Comment prévenir d’autres épidémies de ce type à l’avenir ?
La vaccination n’est que l’un des éléments du dispositif de prévention et de contrôle des épidémies. Les autres éléments sont la détection et la confirmation précoces des cas suspects, la collecte et le partage rapide des informations, et une prise en charge adéquate des cas confirmés. Nous sommes pour l’instant loin de pouvoir vacciner les populations contre toutes les souches de la maladie. Que ce soit dans la réponse aux épidémies ou lors de la mise en place d'éventuelles stratégies préventives, il nous faut des vaccins conjugués contre les souches A, C, W135 et Y à des prix abordables et en quantité adéquate.
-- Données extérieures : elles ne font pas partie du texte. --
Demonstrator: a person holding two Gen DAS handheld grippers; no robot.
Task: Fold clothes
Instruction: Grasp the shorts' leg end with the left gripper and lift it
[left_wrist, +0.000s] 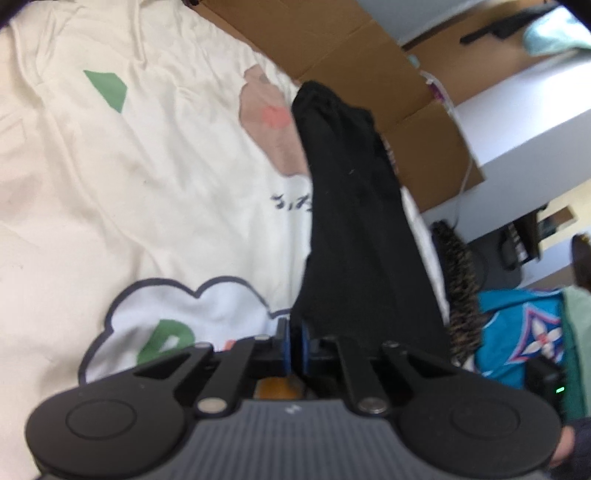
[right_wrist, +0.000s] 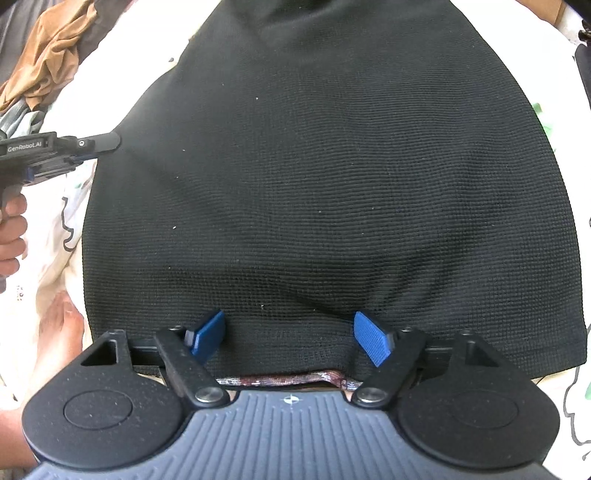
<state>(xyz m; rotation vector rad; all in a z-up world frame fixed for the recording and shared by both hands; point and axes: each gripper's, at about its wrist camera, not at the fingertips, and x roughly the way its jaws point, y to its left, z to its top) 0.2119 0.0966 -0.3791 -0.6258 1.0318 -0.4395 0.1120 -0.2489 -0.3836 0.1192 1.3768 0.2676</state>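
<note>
Folding the black garment (right_wrist: 325, 177) on the cream printed sheet (left_wrist: 110, 177).
My left claw (left_wrist: 294, 345) is clenching the garment's edge; my right claw (right_wrist: 291, 338) is hanging released over its hem.

Black garment (right_wrist: 332, 184) lies flat, covering most of the bed in the right wrist view; open approach from above over its whole face. Right gripper (right_wrist: 291, 338) stands wide over the near hem, nothing between pads but fabric. Left gripper (left_wrist: 294, 345) is pinched on the garment's edge and, with the hand (right_wrist: 11, 232) holding it, blocks the left side. Clothes pile (right_wrist: 48, 62) crowds the far left corner. White printed bedsheet (left_wrist: 129, 166) is bare and free left of the garment. Cardboard box (left_wrist: 369, 74) walls the far edge; blue bag (left_wrist: 524, 332) and clutter close off the right.
</note>
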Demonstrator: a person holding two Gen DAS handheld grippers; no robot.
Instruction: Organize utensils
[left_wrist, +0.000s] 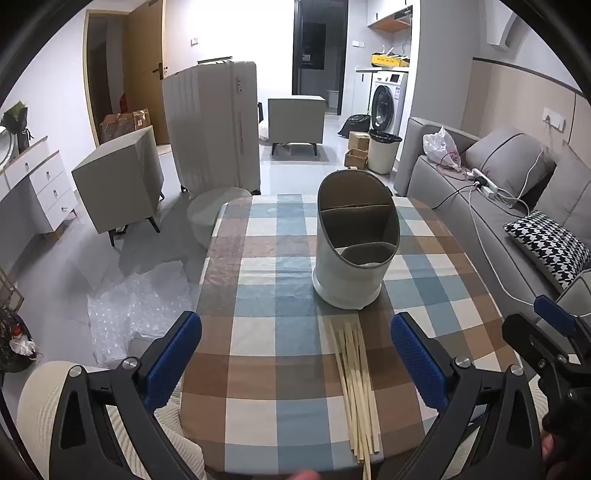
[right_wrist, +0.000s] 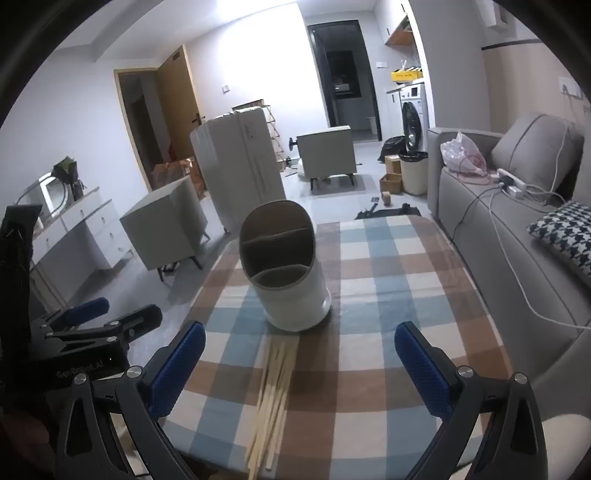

L’exemple du MenAfriVac est en ce sens un modèle à suivre : conçu et développé pour une utilisation en Afrique sub-saharienne, ce vaccin conjugué confère une protection longue contre le méningocoque A, protège également les enfants en bas âge, peut être conservé en dehors d’une chaîne du froid, et ne coûte que 50 centimes d’euro.
Quelle est la réponse de MSF à l’épidémie ?
Fin avril, nous avons vacciné environ 70 000 personnes âgées de 2 à 15 ans dans deux districts de la région de Dosso, quelque 200 km à l’est de Niamey, en utilisant un vaccin polysaccharidique A/C/W135. A défaut de pouvoir vacciner, nous renforçons aujourd'hui notre soutien aux centres de santé pour la prise en charge des malades : 3 800 personnes y ont déjà été soignées. Si les doses supplémentaires de vaccins arrivent rapidement, nous évaluerons la possibilité d’aider les autorités à vacciner dans d’autres districts, en priorisant les zones les plus touchées.